In order for Branch-1 to forward a packet to Branch-2’s LANs, it has to send the packet out of its serial 0/0/1 interface. The exit interface is also considered the direction in which to reach these networks.
Using the exit interface displays the static route as being directly connected, hence the name Directly connected static route. Read the “L” on the slide. Explain how the link shows a 128 bit prefix and the “C” displays the actual prefix used. In this example, the subnet identified by the “C” is the 2001:DB8:A::2/127 and the address configured on the interface identified by the “L” or local host route is 2001:DB8:A::3/128
In this example, in order for Branch-1 to forward a packet to Branch-2’s LANs it must forward the packet to the next hop router in the direction of those networks. In this example, that would be the IPv6 address of Branch-2.
There is a noticeable difference how a directly connected and a recursive static route are displayed in the routing table. A directly connected static route shows that it is directly connected to an interface, while the recursive static route shows via the next hop router identified by its IPv6 address. In this example, in order for Branch-1 to route traffic to Brnach-2’s LANs, it will send it to the 2001:DB8:A::2 address which happens to be the IPv6 address configured on Branch-2. Now the router has to do a second routing table lookup to determine how to get to the 2001:DB8:A::2 network. Based on this information, the router will now forward the packet out of its serial 0/0/1 interface.

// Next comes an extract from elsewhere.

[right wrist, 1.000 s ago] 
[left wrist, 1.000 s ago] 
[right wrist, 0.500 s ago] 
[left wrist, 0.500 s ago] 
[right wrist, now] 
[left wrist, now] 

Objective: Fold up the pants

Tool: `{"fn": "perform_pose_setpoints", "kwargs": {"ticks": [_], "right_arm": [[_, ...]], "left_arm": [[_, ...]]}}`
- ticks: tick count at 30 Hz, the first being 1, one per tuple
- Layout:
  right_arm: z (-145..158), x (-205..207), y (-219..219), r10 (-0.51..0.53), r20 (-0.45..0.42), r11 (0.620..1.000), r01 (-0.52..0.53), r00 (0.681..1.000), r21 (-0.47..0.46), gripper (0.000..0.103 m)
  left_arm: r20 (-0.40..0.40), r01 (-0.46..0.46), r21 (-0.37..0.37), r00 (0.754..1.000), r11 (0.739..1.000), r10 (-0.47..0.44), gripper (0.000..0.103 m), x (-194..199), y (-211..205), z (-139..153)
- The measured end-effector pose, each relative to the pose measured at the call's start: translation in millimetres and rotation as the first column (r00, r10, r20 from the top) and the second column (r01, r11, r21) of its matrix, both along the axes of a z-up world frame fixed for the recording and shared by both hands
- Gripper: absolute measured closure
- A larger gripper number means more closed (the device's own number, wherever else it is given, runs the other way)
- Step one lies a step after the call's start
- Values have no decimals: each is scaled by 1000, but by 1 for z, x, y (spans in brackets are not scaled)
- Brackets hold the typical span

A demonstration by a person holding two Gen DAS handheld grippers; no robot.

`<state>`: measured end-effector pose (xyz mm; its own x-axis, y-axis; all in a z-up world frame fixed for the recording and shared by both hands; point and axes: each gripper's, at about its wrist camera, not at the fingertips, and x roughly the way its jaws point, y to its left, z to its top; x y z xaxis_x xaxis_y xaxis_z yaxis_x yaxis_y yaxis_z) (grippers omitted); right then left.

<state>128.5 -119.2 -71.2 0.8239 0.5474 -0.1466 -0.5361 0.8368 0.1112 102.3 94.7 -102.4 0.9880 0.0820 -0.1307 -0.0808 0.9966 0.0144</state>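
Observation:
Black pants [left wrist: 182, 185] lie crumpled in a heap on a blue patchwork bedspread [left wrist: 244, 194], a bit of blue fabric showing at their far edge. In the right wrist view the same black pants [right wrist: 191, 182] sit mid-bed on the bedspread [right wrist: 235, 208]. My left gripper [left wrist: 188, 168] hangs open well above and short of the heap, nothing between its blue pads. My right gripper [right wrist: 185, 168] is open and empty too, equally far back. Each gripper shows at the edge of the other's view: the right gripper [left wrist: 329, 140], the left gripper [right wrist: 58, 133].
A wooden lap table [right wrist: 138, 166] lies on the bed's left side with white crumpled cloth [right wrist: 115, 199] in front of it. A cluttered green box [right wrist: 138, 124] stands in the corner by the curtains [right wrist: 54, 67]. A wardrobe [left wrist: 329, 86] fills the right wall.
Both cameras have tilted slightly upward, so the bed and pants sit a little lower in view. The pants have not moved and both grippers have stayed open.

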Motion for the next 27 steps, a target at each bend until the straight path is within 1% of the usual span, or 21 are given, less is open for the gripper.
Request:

Fully specified static routes displays both the next hop router’s IPv6 address as well as the exit interface.
Fully specified static routes displays both the next hop router’s IPv6 address as well as the exit interface. As you can see in the routing table, a fully specified static route displays both the next hop router’s IPv6 address as well as the exit interface.
A default route is used when no other routes in the routing table match the packet destination IP address. In other words, when a more specific match does not exist. A default route is usually configured on a company's edge router that connects to the ISP’s network. The command for an IPv6 default route is ::/0. This is the IPv6 version of the all zero address (remember the :: is used to identify consecutive zeros) which is similar to the quad zero address used in an IPv4 default route. A default route can be configured as a directly connected, recursive, or as a fully specified static default route.
Notice how the default route is displayed in the routing table as an “S” because the correct name is a static default route but notice that the * (asterisk) is not used to identify a default route in an IPv6 routing table.
Notice how we can ping both LAN interfaces with only one static route entry in the routing table. Instead of configuring two static routes to reach Branch-2’s LANs, we can summarize them based on common bits in the network portion of the address. In this example, both addresses have the first 46-bits in common. 16 bits in the first two hextets and 14 bits in the 3rdhextet for a total of 63-bits. As you can see, we can ping each LAN interface with only one static route entry in the routing table.
Some of the output was omitted because it didn’t fit on the slide. 5 floating static routes were configured with an administrative distance of 91, one more that the routing protocol which in this case is EIGRP. The output to the left displays the IPv6 routing table with only the dynamic routes installed. When the primary path (interface s0/0/0) goes down, the dynamic routes are removed from the routing table and the floating static routes replace them. The Branch-1 will now route traffic to Branch-2 through the backup path (Serial 0/0/1).